Plugging Into JAX

Trying the new new machine learning framework

Published in

The Startup

5 min readOct 5, 2020

In November 2018, a new library appeared on Google’s GitHub: JAX. In 2020 there’s been a jump in popularity, and rumors that Googlers prefer it to TensorFlow v2. Functions written in JAX run on multiple-GPU or TPU systems without awkward helper libraries and without moving data out of device memory.

As a developer usually using AutoKeras and Transformers to solve neural networks problems, I’m cautiously optimistic about JAX. On its own it’s too low-level, closer to NumPy. If you try out one of the frameworks which adds neural network support, you find a growing community, but not as many examples or StackOverflow threads as PyTorch and TensorFlow.

For people who believe in a JAX future, this gap is an opportunity to build out the next big thing!
For this project, I tried solving a flower-classification challenge from Kaggle using four JAX frameworks: Flax/Linen, Haiku, Objax, and Elegy. These networks come from Google, DeepMind, and Poets-AI.

Neural Net Notes

If you’re unfamiliar with a training loop, each step of training the network involves:

input training data
make a prediction with network
use loss to compare the prediction and reality (this function can simply measure difference, or weight losses depending on seriousness of mistake)
use optimizer to correct model (there are different strategies based on stage of training, amount of loss, etc.)

This process repeats for every batch and every epoch of training.

Flax (and Linen)

Flax is a high-performance neural network library for JAX that is designed for flexibility

I believe that Flax was the first JAX framework to become publicly available.
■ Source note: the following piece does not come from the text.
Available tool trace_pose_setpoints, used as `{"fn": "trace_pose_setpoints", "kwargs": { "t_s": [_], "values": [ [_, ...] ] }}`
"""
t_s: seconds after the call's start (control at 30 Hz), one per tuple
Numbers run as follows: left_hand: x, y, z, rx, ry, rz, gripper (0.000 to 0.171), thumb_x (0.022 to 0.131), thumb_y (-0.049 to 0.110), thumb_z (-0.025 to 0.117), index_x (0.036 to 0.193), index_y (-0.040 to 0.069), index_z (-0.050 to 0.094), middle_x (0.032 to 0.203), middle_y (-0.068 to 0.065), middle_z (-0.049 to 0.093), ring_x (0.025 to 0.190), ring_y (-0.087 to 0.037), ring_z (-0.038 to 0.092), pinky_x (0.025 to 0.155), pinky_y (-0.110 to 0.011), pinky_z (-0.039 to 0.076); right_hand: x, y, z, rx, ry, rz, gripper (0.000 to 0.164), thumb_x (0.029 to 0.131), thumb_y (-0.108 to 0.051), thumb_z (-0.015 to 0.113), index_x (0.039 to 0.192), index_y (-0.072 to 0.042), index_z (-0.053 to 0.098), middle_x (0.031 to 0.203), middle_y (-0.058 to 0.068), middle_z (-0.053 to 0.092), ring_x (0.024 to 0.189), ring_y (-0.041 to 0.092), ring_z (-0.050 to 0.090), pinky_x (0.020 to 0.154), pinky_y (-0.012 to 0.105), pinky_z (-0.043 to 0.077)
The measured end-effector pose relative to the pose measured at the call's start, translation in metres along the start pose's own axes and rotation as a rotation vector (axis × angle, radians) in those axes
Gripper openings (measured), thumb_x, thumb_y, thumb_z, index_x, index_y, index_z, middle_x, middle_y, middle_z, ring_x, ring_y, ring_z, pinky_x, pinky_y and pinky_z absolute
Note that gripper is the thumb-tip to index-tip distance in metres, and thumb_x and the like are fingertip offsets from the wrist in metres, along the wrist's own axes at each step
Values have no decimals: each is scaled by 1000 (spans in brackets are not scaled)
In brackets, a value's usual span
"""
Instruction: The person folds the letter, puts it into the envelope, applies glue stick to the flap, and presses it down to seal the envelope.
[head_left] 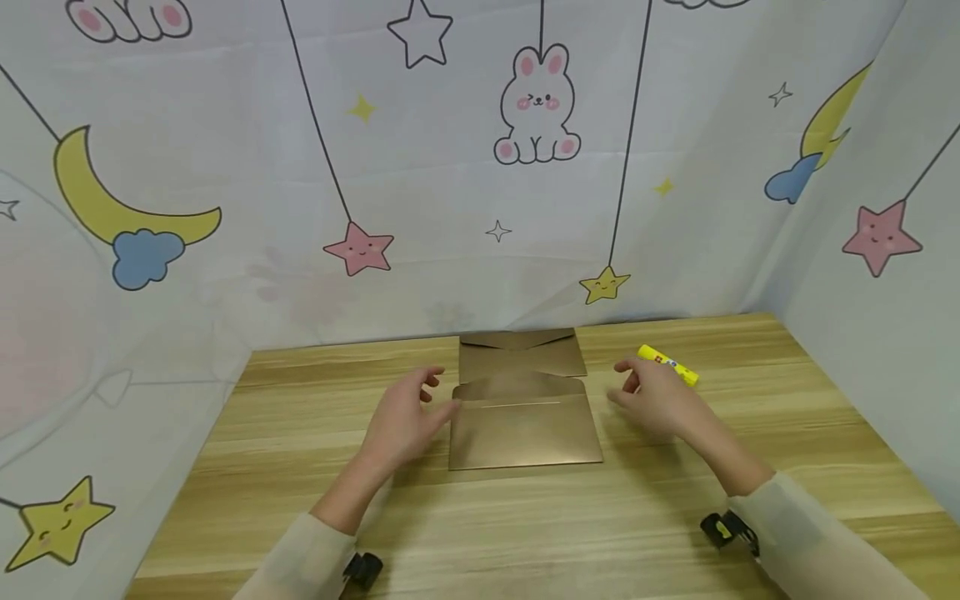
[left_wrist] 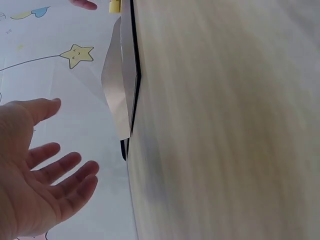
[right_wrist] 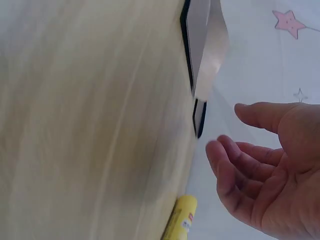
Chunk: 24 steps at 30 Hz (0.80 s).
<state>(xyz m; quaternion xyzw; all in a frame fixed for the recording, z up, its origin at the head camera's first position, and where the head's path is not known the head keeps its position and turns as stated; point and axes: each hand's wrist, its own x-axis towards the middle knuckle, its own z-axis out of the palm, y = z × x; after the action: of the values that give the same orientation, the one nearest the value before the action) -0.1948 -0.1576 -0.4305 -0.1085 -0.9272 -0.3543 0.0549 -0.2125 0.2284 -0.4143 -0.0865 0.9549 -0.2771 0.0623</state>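
Observation:
A brown envelope (head_left: 525, 435) lies on the table with its flap (head_left: 519, 385) raised at the far side. Behind it is a second brown envelope (head_left: 517, 360), its flap folded down. My left hand (head_left: 408, 417) hovers at the left edge of the near envelope, thumb by its corner, fingers relaxed and holding nothing. On the other side, my right hand (head_left: 656, 396) hangs over the table with loosely bent fingers and nothing in them. A yellow glue stick (head_left: 684, 374) lies just beyond the right hand, which partly covers it in the head view.
The wood-grain table (head_left: 517, 533) ends at the back against a white curtain (head_left: 450, 167) printed with stars, moons and a rabbit. More of this cloth stands along the left and right sides. Each sleeve carries a small black wrist camera (head_left: 363, 570).

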Motion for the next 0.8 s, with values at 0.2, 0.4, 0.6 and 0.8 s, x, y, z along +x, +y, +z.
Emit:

After I started Tweeting about my project, a developer recommended switching to their beta API, called Linen. I took their Imagenet example and made a few minor changes to run it on CoLab with the Imagenette dataset. The Imagenet dataset is too big for CoLab and has many classes (1,000), so 10-class Imagenette and their spinoff projects (Imagewoof) are easier to play around with.

I can then make a few more changes to load the flowers challenge in the TFRecord format provided on Kaggle.
You might wonder, hey, if JAX is an alternative to TensorFlow, why am I still importing TensorFlow and loading data in TFRecord / tf.data.Dataset formats?

A lot of datasets / benchmarks are available in this semi-standard format (there are some annoying differences, but what can you do)
Datasets can be divided into batches and managed so we don’t try to load the full dataset into RAM at one time
Image datasets have tools for cropping, mirroring, coloring, masking, etc. to augment training data and make the model more flexible.

These tools exist in the PyTorch ecosystem, too, but JAX is closer to Google.

Haiku

Haiku is a simple neural network library for JAX that enables users to use familiar object-oriented programming models while allowing full access to JAX’s pure function transformations.

Haiku’s ImageNet example shows how it includes ResNet101 as one of its standard building blocks. I successfully adapted their example for Imagenette and the flower classification dataset.
One particularly weird difference in Haiku (or at least the way this example was configured) is that I needed to set the number of training, test, and validation examples, instead of passing separate datasets or setting a % split.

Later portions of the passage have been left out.